Verghese: You’ve had such a distinguished career, Eric, and we’ve also had the opportunity to interview another UCSF product, Mark Smith, on this program. We need to have so many more distinguished Black physicians like you. I want to talk a bit about the pipeline issue, because this is quite relevant to trust among the African American community. Without seeing more Black physicians out there, it is harder to get the kind of trust we need? How can we avoid the attrition we have?

Goosby: I think the lack of presence of minority faculty has a bigger impact than people think. When your better institutions do not have faculty that reflect the demographics of the populations they serve, this becomes problematic exactly for this reason. A meritocracy should rely on performance and talent only. Academic medical centers have made their reputations on keeping that pipeline robust. But their plate of duties also needs to include — in their faculties and how they move their curriculum to their students — sensitivities around race and bias that affect decisions for our patients, and also affect how that delivery system is used and perceived by these communities. This must be part of the consciousness of academic medical centers so that we create the right product with the appropriate sensitivities around all of this.
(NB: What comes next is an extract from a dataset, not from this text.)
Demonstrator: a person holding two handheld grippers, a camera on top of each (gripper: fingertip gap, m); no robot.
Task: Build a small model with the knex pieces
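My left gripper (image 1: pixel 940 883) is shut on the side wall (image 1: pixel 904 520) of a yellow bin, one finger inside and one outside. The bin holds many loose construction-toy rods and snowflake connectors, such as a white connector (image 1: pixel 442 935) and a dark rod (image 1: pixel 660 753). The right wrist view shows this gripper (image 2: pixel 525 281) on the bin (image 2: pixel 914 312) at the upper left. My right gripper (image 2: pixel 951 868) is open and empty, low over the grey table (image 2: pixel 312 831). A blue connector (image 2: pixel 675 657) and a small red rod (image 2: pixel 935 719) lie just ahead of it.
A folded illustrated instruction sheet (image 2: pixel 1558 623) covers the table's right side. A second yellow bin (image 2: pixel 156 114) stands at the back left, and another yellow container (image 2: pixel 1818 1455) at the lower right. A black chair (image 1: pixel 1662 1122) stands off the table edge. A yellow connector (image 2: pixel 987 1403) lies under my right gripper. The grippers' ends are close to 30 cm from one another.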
Many good people in our society are indifferent and insensitive to these issues. They don’t understand what you’re talking about and/or are too busy to give it the time to unpack it. Good people. I’ve seen it with my colleagues on the faculty, good people who don’t really see the disincentive when their comments to residents and fellows may be interpreted in every way, including racially, but they’re just thinking about an issue in a very concrete, matter-of-fact way — one, two, three, four: this is what you need to do — and often convey lack of trust.

The typical example is the resident having to present as if it’s an attending presentation every time they present a case because the attending isn’t sure that they looked at the potassium. So the attending wants to hear everything. After the fourth time they do that, you trust that the person has checked the potassium. But I think that threshold for giving that to a resident or a student who’s Black or Hispanic can be interpreted very differently. I’ve had residents and a couple of fellows distraught over the fact that they’re treated differently, and over work rounds and teaching rounds that they perceive as totally motivated, because “I’ve got to prove myself every time I open my mouth and my White counterpart doesn’t.” It may or may not be true, but that’s how it’s perceived. And academic medical centers need to get down into the weeds on that and heal themselves so that we can produce students who are aware of those nuances and sensitive to them.

Topol: That’s a great point. Really important.

Verghese: It’s been a privilege to have you on the show, Eric. We were tickled to hear that you, Vivek Murthy, and many other distinguished people we have been in dialogue with are going to be on this new COVID advisory panel. I hope you’ll come back and chat with us in a couple of months, maybe after your first 100 days.

Goosby: Anytime. Thanks to you both.

Eric J. Topol, MD, is one of the top 10 most cited researchers in medicine and frequently writes about technology in healthcare, including in his latest book, Deep Medicine: How Artificial Intelligence Can Make Healthcare Human Again.

Abraham Verghese, MD, is a critically acclaimed best-selling author and a physician with an international reputation for his focus on healing in an era when technology often overwhelms the human side of medicine.

Eric P. Goosby, MD, is an internationally recognized expert on infectious diseases. He has worked for multiple US presidential administrations and was the UN Secretary-General’s Special Envoy on Tuberculosis. He is a professor of medicine at UCSF and a member of the National Academy of Medicine.